Dissertation Abstract

A Case Study Comparing the Effects of Student-Directed Testing (S-Dt) and Teacher-Directed Testing (T-Dt) on Test Anxiety, Academic Achievement, and Course Satisfaction

Publication Number:  AAT9926494
Author:  Pack, Don Armond
School:  University of Louisville
Date:  1999
Pages:  193
Subject:  Adult Education, Continuing Education, School Administration, Higher Education, Educational Evaluation, Educational Psychology

Student-Directed Testing (S-DT) is defined as a progressive form of testing which allows students to control their own test construction, design, format, testing frequency, administration, self-grading, and self or group feedback. Teacher-Directed Testing (T-DT) is the traditional form of testing in which the teacher controls all testing procedure.

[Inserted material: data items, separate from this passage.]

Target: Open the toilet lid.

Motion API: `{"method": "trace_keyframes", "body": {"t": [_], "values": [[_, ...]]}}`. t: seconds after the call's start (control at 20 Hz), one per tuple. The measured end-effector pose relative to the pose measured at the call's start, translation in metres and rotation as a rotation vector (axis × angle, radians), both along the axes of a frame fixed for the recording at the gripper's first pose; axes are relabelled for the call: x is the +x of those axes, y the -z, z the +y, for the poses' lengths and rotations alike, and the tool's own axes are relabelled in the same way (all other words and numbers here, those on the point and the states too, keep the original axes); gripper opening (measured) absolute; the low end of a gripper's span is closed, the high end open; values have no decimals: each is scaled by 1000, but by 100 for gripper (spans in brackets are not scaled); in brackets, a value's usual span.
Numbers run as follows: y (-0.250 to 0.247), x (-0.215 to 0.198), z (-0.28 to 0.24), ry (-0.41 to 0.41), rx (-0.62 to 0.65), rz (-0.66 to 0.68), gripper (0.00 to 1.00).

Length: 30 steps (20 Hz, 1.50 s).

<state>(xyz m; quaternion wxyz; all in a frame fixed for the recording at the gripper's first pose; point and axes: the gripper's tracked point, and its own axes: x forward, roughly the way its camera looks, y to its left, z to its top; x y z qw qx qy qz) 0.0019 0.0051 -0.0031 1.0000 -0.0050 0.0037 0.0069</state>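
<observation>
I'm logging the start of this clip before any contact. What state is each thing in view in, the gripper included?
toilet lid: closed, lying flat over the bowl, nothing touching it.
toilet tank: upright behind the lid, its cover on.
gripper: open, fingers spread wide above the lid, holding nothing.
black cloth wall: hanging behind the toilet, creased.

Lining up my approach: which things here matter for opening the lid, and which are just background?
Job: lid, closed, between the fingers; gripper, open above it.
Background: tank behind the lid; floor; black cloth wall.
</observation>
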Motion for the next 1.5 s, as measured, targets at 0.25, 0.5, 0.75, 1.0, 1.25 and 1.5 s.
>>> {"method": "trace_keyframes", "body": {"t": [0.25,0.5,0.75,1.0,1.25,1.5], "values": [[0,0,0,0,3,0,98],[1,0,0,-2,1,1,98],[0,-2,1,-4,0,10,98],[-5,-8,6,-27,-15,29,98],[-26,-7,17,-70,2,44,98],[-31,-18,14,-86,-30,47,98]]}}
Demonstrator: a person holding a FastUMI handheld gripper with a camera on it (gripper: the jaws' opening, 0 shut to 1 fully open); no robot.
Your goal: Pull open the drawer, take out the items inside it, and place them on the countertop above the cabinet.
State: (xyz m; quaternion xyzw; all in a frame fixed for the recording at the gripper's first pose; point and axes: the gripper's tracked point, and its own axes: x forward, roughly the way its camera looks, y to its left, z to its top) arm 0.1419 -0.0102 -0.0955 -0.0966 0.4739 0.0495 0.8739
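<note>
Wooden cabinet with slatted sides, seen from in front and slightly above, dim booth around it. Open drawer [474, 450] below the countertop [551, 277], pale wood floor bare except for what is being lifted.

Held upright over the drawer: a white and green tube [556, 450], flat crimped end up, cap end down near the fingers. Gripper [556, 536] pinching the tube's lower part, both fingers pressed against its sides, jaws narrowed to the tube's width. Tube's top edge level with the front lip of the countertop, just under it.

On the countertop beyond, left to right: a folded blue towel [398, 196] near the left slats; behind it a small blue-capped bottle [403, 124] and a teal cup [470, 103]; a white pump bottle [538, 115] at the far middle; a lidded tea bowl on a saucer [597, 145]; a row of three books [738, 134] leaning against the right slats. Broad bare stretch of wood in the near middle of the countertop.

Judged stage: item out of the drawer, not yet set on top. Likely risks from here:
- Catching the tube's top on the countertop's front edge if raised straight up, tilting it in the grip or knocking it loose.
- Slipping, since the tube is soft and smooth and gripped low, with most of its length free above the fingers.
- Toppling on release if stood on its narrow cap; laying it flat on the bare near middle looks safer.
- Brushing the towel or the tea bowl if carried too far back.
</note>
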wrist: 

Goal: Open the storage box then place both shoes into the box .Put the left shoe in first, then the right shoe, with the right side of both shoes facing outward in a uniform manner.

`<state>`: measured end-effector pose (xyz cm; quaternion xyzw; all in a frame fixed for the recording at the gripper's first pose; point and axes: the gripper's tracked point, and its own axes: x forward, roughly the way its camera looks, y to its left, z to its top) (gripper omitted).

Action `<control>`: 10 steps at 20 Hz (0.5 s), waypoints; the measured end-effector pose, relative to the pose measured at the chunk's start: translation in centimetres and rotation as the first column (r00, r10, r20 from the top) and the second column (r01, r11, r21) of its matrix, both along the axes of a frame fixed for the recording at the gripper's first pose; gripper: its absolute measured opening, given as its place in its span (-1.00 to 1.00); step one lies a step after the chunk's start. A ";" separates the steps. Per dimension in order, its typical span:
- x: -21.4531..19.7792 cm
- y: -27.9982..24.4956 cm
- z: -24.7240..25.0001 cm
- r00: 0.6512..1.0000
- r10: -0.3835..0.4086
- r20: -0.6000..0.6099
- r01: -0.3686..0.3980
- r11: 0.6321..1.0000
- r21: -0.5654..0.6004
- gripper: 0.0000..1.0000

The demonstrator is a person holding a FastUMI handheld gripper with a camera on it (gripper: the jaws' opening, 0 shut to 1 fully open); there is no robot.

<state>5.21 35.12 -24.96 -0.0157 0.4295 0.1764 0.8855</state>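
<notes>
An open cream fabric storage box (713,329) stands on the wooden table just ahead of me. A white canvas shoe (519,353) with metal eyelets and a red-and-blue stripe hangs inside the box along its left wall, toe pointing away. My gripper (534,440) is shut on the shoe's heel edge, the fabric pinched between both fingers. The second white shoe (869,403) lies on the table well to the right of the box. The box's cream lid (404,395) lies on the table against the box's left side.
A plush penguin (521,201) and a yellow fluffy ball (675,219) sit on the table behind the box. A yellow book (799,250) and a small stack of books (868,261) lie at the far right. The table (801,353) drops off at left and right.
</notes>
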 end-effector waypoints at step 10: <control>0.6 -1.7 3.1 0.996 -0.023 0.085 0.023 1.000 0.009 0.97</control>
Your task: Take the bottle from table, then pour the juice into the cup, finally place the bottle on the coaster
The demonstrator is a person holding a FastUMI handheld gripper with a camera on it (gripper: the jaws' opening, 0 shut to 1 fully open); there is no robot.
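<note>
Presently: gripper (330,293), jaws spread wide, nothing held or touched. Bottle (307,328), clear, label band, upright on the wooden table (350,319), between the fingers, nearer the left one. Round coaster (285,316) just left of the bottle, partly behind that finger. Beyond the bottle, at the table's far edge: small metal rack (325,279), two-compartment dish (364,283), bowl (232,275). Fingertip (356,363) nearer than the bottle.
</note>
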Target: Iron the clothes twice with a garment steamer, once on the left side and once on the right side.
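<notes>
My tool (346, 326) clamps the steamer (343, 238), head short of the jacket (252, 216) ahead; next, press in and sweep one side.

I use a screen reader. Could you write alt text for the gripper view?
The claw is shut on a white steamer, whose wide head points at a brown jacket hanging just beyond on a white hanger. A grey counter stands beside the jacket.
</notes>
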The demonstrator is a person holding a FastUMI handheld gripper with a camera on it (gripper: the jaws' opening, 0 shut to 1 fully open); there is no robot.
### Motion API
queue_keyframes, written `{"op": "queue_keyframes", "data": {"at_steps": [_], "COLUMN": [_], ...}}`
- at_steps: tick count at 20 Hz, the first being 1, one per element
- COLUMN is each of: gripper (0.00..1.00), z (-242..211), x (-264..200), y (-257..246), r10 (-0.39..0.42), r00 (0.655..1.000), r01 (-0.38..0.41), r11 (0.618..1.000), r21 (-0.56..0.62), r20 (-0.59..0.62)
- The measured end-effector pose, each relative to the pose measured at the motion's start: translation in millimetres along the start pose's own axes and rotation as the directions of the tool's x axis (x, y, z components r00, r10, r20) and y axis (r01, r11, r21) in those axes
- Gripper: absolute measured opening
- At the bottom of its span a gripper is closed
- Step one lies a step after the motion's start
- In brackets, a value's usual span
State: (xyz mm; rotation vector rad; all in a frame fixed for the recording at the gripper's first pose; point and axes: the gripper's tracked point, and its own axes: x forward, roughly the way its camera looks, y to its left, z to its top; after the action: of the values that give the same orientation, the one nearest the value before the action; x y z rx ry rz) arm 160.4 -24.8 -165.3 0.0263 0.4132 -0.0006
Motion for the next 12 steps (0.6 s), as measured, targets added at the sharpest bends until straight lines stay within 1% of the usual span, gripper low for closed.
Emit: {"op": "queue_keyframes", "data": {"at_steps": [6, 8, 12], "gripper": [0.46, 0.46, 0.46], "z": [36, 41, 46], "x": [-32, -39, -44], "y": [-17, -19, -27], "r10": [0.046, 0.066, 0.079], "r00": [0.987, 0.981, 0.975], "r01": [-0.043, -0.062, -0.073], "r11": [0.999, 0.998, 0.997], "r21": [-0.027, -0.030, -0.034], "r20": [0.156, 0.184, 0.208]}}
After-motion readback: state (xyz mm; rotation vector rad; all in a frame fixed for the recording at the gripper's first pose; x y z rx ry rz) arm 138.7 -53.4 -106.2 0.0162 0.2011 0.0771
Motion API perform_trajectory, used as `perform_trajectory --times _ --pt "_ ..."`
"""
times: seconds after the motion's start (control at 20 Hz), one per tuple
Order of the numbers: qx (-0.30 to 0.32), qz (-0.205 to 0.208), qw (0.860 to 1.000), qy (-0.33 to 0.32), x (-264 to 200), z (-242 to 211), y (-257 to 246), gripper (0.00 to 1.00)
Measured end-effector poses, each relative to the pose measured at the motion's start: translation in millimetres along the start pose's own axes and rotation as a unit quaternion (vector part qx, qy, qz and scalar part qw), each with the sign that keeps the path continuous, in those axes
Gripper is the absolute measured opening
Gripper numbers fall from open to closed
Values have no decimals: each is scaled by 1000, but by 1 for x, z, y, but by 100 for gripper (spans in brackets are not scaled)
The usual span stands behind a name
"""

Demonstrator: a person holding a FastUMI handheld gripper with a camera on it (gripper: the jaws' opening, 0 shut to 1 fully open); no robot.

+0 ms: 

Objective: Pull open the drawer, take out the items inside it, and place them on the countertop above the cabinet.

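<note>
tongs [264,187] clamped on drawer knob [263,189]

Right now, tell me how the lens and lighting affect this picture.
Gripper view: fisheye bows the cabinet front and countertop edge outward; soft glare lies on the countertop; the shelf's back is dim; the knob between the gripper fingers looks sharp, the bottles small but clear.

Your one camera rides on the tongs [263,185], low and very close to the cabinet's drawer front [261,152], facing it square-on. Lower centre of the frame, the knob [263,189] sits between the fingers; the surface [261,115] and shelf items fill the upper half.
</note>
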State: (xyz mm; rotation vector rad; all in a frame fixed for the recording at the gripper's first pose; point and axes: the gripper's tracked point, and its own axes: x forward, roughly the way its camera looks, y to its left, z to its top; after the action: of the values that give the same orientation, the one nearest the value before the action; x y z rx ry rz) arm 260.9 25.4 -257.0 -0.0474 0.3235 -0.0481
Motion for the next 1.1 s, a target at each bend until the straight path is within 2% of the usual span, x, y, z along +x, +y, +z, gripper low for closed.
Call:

Using a counter-balanced research design, a convenient sample of 23 college students was studied to determine if S-DT would (a) reduce test anxiety, (b) increase academic achievement while maintaining retention levels over time, and (c) increase student satisfaction compared to T-DT.

The results of this case study indicated that S-DT does not reduce test anxiety and does not increase academic achievement over time. However, during the early phases of instruction, giving students control over their own evaluation procedure (e.g., S-DT) may have promoted higher levels of satisfaction by removing the stimulus of threat. During the later phase of instruction, a saturation point may have been reached whereby students became more comfortable with unfamiliar course content. When this point was reached the method of testing (S-DT or T-DT) had no influence on satisfaction.

The results obtained from the student satisfaction survey also indicated that, in combination, S-DT and T-DT (a) complemented active learning in the classroom, (b) created a "syngerestic effect," and (c) helped students to focus more on learning course material instead of dwelling on grade performance.